Today I’m working at our Hudson place working on SeaWolf; my first significant Windows Phone App I’ll be deploying on Marketplace; and cutting some videos for the Windows Phone 7.
After being involved with Window Phone for a while I have some thoughts on where I see this going. If we look to the past, there are some analogies.
Apple iPhone –> Apple ][: The original Apple ][ knocked everyone’s socks off but the Apple brand eventually became a niche marked as a result of being such a closed environment. I think the “jump-the-shark” moment was the Apple Lisa. Time will tell but it might also be the iPhone 4. Apple set a very high bar and they only way to significantly raise the bar would be for a complete make-over. From what I can see the iPhone 4 was an evolutionary product, not a revolutionary one. The challenge Apple will have with a complete make-over is it will no longer be an iPhone and they will have to compete for market share, but now there’s competition.
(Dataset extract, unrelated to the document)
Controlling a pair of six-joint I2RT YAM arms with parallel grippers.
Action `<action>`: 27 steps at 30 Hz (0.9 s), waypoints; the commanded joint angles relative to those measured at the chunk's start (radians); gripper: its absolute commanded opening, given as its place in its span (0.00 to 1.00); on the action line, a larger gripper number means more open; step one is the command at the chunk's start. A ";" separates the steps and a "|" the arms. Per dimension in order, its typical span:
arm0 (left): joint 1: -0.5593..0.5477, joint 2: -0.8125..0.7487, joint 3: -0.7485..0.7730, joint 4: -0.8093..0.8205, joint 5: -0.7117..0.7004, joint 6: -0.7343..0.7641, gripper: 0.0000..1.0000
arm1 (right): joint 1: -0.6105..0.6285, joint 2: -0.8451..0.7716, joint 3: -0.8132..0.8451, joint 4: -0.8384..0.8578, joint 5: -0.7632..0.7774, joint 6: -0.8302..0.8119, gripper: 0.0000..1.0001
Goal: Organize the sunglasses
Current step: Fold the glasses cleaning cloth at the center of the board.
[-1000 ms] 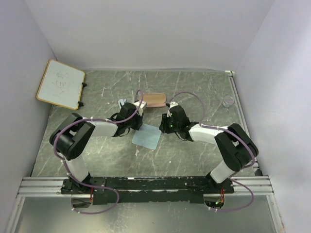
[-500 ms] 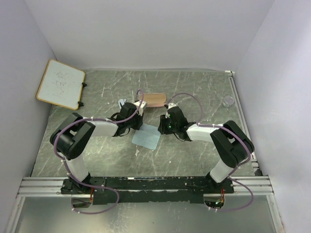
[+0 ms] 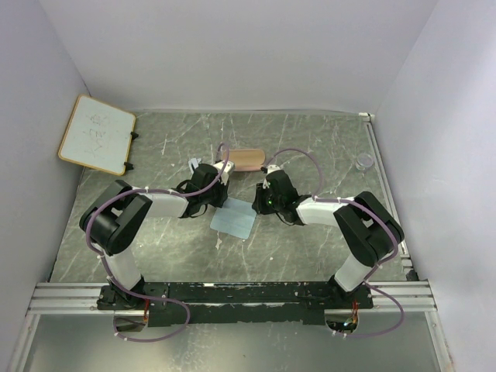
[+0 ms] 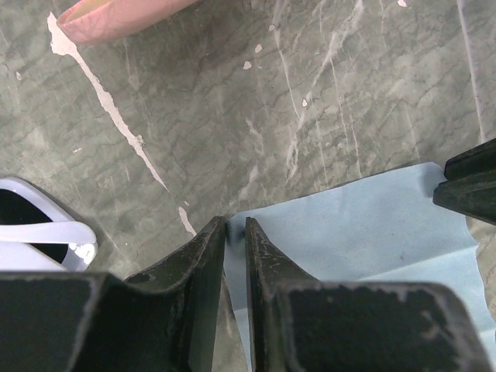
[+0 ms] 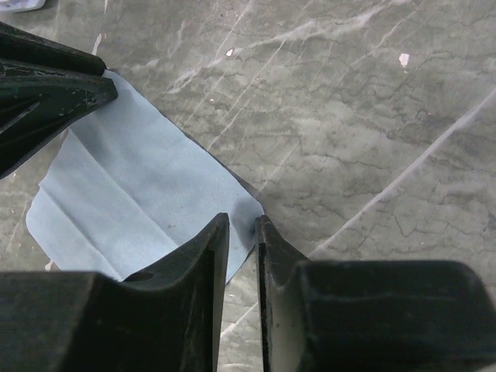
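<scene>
The pale blue cloth [image 3: 234, 220] lies flat on the table between my two grippers. My left gripper [image 4: 236, 225] is shut on the cloth's [image 4: 364, 232] near-left corner. My right gripper [image 5: 242, 221] is shut on the cloth's [image 5: 132, 178] opposite corner. The sunglasses [image 4: 43, 232], pale-framed with dark lenses, lie on the table left of the left gripper; in the top view [image 3: 193, 164] they are a small whitish shape. The pink case [image 3: 246, 159] lies behind the cloth, and its end shows in the left wrist view [image 4: 116, 15].
A whiteboard [image 3: 97, 133] leans at the back left. A small clear cup [image 3: 364, 161] stands at the right by the wall. Each wrist view shows the other gripper's fingers: the right gripper's fingers [image 4: 473, 182] and the left gripper's fingers [image 5: 46, 77].
The right gripper has shifted slightly left toward the cloth's corner. The left arm, cloth, case and sunglasses have stayed in place.
</scene>
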 commanded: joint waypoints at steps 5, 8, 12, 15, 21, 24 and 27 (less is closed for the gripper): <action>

Of course there will still be a ton of loyal followers, but it won’t just be the perception that the iPhone is the only “real” mobile phone.
Android –> VIC-20, Commodore 64: The earlier computer line filled a void for folks who couldn’t afford or didn’t want an apple. However as time went on and technology/expectations advanced it was fairly clear that the Commodore 64 had some limiting factors that diminished its long term staying power. After spending some significant time with the android devices, I’m seeing a lot of the same mistakes that Windows Mobile made over the past 4-5 years being repeated. Android is not going away, but I think we’ve seen the peek of the popularity of the platform.
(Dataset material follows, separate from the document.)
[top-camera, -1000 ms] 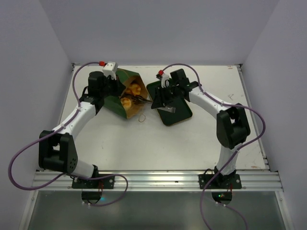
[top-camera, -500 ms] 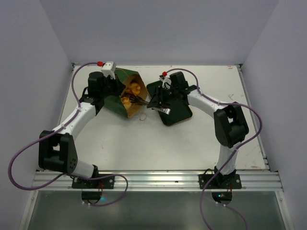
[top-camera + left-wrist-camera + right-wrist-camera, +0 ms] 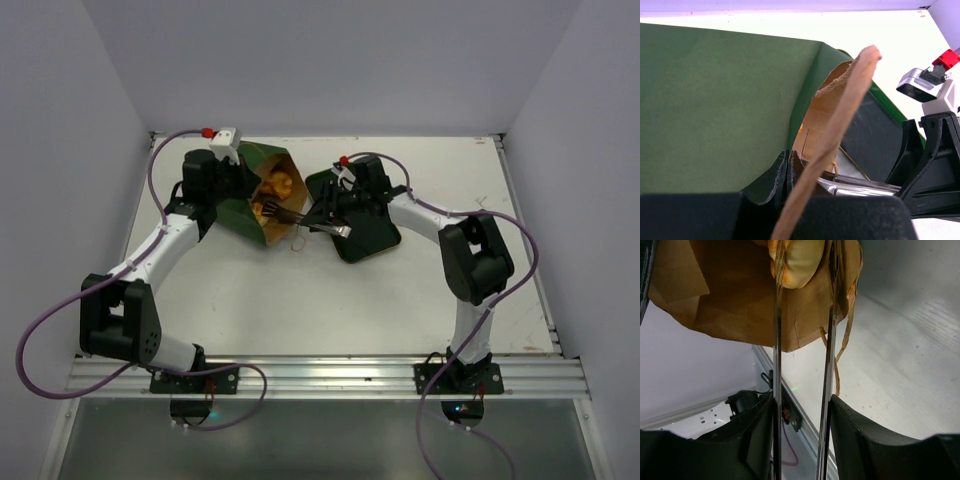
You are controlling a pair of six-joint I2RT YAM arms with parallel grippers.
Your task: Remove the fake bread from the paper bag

Windows Mobile 6.X: Not at all a bad operating system, designed and built in very different world from that which we currently live in. When I show people my HTC HD2 and ask to compare it to their iPhone or Android phone, it’s really a shocking comparison. The HD2 easily holds its own. For a number of reasons I won’t get into here (and very few of them technical) the bottom line is that no-one wants Windows Mobile devices.
Of course that leaves the Blackberry users, a very loyal bunch, but I’m just not seeing much in the way of innovation coming from that camp. Time will tell, however I think from a usage scenario standpoint, Windows Phone 7 will go a long ways to provide a very competitive offering to Blackberry users.
So my point is basically that it won’t be an easy ride, however the battle for a clear winner of the mobile space is far from over. Windows Phone 7 is a real contender to establish a leadership position in the future.
Good luck and congratulations to everyone that helped get us to this point and I look forward to doing everything I can to help make Windows Phone 7 a success.